Noguchi M, Yagi H, Earashi M, Kinoshita K, Miyazaki I, Mizukami Y
Department of Surgery, Kanazawa University Hospital, Japan.
Int Surg. 1995 Apr-Jun;80(2):162-6.
We examined the factors associated with increased recurrence and/or mortality of 195 patients with primary differentiated thyroid carcinoma. Of 171 patients who underwent at least, resection of the primary macroscopic tumor (curable), 26 patients (15%) developed recurrence and 6 of these patients died from the disease. Sixteen (67%) of 24 patients with initial distant metastasis or grossly malignant tumor residua in the neck after the operation (non-curable patients) died from the disease. In the curable patients, age, sex and tumor size correlated significantly with recurrence and/or mortality. When the characteristics of patients who died after recurrence were compared to those who survived after recurrence, however, only the patient's age correlated significantly with mortality. In the non-curable patients, the histologic subtype correlated significantly with mortality. It may be concluded, therefore, that the risk factors which affect mortality in differentiated thyroid cancer differ between curable and non-curable patients.

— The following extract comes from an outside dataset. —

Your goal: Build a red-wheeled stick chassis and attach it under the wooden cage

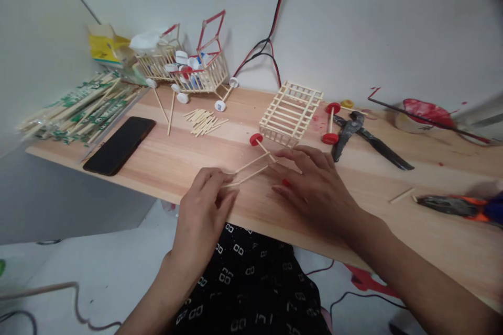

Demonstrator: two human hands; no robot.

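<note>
My left hand (206, 204) pinches the near ends of two thin wooden sticks (247, 168) that lie on the wooden table (188, 152). My right hand (310, 183) rests over the sticks' far ends, fingers spread and pressing down beside a stick axle with a red cap wheel (256, 139). A second red cap shows under the right fingers. Just beyond stands a small basket of sticks (291, 113).
A black phone (120, 145) lies at the left beside wrapped chopstick packs (78, 110). Finished stick carts (188, 70) stand at the back. Loose sticks (202, 120), a red-wheeled axle (330, 123), black pliers (361, 136), a red paint bowl (422, 115) and a glue gun (459, 205) lie around.
</note>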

我们研究了195例原发性分化型甲状腺癌患者复发和/或死亡增加的相关因素。在171例至少接受了原发性肉眼肿瘤切除术(可治愈)的患者中,26例(15%)出现复发,其中6例死于该疾病。24例术后出现初始远处转移或颈部残留明显恶性肿瘤的患者(不可治愈患者)中,16例(67%)死于该疾病。在可治愈患者中,年龄、性别和肿瘤大小与复发和/或死亡显著相关。然而,将复发后死亡的患者特征与复发后存活的患者特征进行比较时,只有患者年龄与死亡率显著相关。在不可治愈患者中,组织学亚型与死亡率显著相关。因此,可以得出结论,影响分化型甲状腺癌死亡率的危险因素在可治愈和不可治愈患者之间有所不同。